Effects of Sleep Deprivation on Spatial Learning and Memory in Juvenile and Young Adult Rats

Christopher P Ward 1, Jessica I Wooden 2, Ryan Kieltyka 3
PMCID: PMC5612336  NIHMSID: NIHMS851265  PMID: 28959381

Abstract

Sleepiness is commonly seen in adolescents and can negatively impact school performance. Little research has investigated the impact of sleepiness in juvenile animals on spatial learning. Sprague-Dawley juvenile (<30 days) and young adult (>60 days) rats were sleep deprived for 24 hours and tested, along with controls, in a water maze task. Sleep deprived juveniles were slower to learn the location of the hidden platform than controls; however, adult performance was not impaired. Sleep deprivation did not impair recall during a probe trial for either age group. Sleep deprivation prior to testing slowed spatial learning in juveniles but not adults.

Keywords: Young Rats, Development, Morris Water Maze, Total Sleep Deprivation

Sleepiness is a major factor that could contribute to poor academic performance and behavioral problems for school age adolescents (Shochat, Cohen-Zion, & Tzischinsky, 2014; Taras & Potts-Datema, 2005; Wolfson & Carskadon, 2003). A reduction in sleep time is correlated with an increase in teacher reports of inattention and cognitive problems (Gruber et al., 2012). There are many factors that can contribute to sleep loss including social pressures, school activities, and changes in biology (Carskadon, Acebo, & Jenni, 2004; Jenni & O’Connor, 2005). Additionally, sleep disorders such as sleep disordered breathing in children can have a large impact on a child’s functioning (de Carvalho et al., 2013).

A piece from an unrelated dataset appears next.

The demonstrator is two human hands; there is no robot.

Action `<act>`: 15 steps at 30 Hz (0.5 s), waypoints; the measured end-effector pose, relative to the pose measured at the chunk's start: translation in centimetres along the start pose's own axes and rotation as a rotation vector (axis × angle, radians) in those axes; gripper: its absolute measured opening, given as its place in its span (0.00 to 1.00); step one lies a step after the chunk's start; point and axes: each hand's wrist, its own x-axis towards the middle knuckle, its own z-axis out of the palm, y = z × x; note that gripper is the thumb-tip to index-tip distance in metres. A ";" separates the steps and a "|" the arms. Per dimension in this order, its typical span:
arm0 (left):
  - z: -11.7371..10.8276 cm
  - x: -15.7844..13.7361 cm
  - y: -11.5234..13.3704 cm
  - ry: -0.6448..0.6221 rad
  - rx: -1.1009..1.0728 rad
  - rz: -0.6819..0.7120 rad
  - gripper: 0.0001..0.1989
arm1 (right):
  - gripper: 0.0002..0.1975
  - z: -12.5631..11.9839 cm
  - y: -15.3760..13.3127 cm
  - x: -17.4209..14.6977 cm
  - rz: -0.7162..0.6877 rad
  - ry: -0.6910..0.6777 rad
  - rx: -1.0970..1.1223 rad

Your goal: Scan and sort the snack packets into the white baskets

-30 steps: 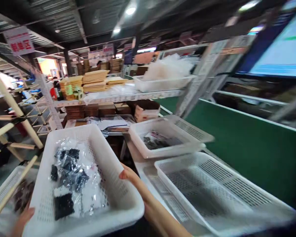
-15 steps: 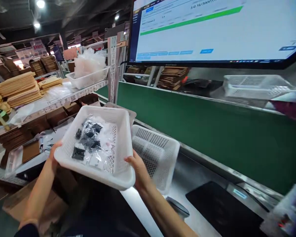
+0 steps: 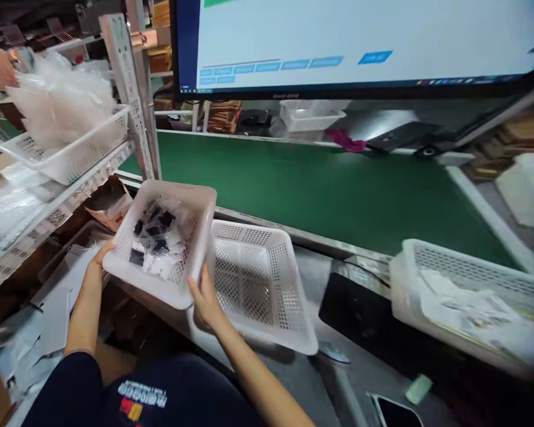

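Observation:
Between my two hands is a white plastic basket (image 3: 201,237), tilted a little. Clear bags with small black pieces and white slips (image 3: 160,234) lie inside it. My left hand (image 3: 101,256) grips the basket's left side near the front corner, its fingertips hidden beneath. My right hand (image 3: 204,298) is closed on the near right corner, thumb on the outer wall. Just to the right stands another white basket (image 3: 309,332) with a perforated bottom, nothing visible in it; the held basket overlaps its left edge.
A green conveyor belt (image 3: 293,178) runs behind the desk, under a large monitor (image 3: 293,95). To the right are a black mat (image 3: 351,311), a basket with papers (image 3: 409,252), a mouse (image 3: 333,352) and a phone (image 3: 396,412). A shelf post (image 3: 131,89) rises at left.
My view has swung right and downward, bringing the right-hand basket with papers and the phone into sight. Both hands still hold the basket, now beside the perforated one and less tilted.

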 end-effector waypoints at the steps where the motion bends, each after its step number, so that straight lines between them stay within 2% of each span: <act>1: -0.7 0.2 -0.2 0.001 0.042 0.008 0.39 | 0.53 0.4 0.4 -0.7 -0.024 0.004 -0.021; 3: -1.5 0.6 0.4 0.084 0.236 0.113 0.42 | 0.51 1.1 1.0 -2.2 -0.064 0.020 -0.078; 5: -0.6 1.4 2.2 0.251 0.497 0.301 0.39 | 0.48 1.3 1.4 -3.4 -0.079 0.021 -0.112; 7: 2.6 2.7 4.6 0.333 0.719 0.515 0.33 | 0.46 1.1 1.7 -4.3 -0.101 0.019 -0.139; 8: 4.9 3.4 5.6 0.294 0.791 0.627 0.30 | 0.46 1.0 1.7 -4.6 -0.117 0.023 -0.152; 11: 12.6 5.3 6.9 -0.058 0.983 0.885 0.20 | 0.47 0.7 1.3 -4.7 -0.147 0.049 -0.184; 13: 16.9 5.8 5.9 -0.410 1.171 0.967 0.14 | 0.47 0.9 0.9 -4.4 -0.137 0.063 -0.180; 15: 19.4 5.7 4.0 -0.692 1.343 0.985 0.10 | 0.48 1.1 0.6 -4.1 -0.100 0.058 -0.141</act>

Sleep appears to play a critical role in the consolidation of certain types of memories (Diekelmann, Wilhelm, & Born, 2009; Maski, 2015), even though the mechanisms by which this occurs are not fully understood (Frank & Benington, 2006; Huber & Born, 2014). Hippocampal-dependent memory processes are especially susceptible to disruptions of sleep (Kreutzmann, Havekes, Abel, & Meerlo, 2015; Walker, 2008). Sleep deprivation has been shown to impair the learning of a hippocampal-dependent contextual fear task, but not an amygdala-dependent cued fear task (McDermott et al., 2003). Deprivation of sleep impaired rodent performance in the hippocampal-dependent reference water maze task (Chang, Wu, & Lan, 2009; Guan, Peng, & Fang, 2004; Tartar et al., 2006; Ward, McCarley, & Strecker, 2009), but not spatial working memory (Ward et al., 2009). Sleep enhanced performance in a hippocampal-dependent object place recognition task (Binder et al., 2012), while sleep deprivation impaired performance on this same task (Prince et al., 2014). Sleep deprivation also impaired the recall of the hippocampal-dependent social transmission of food preference task (Wooden et al., 2014). Additionally, deficits in hippocampal plasticity have been noted following the disruption of sleep (Davis, Harding, & Wright, 2003; McDermott et al., 2003; Prince et al., 2014; Tartar et al., 2006) and have been extensively reviewed by others (Kreutzmann et al., 2015; Prince & Abel, 2013).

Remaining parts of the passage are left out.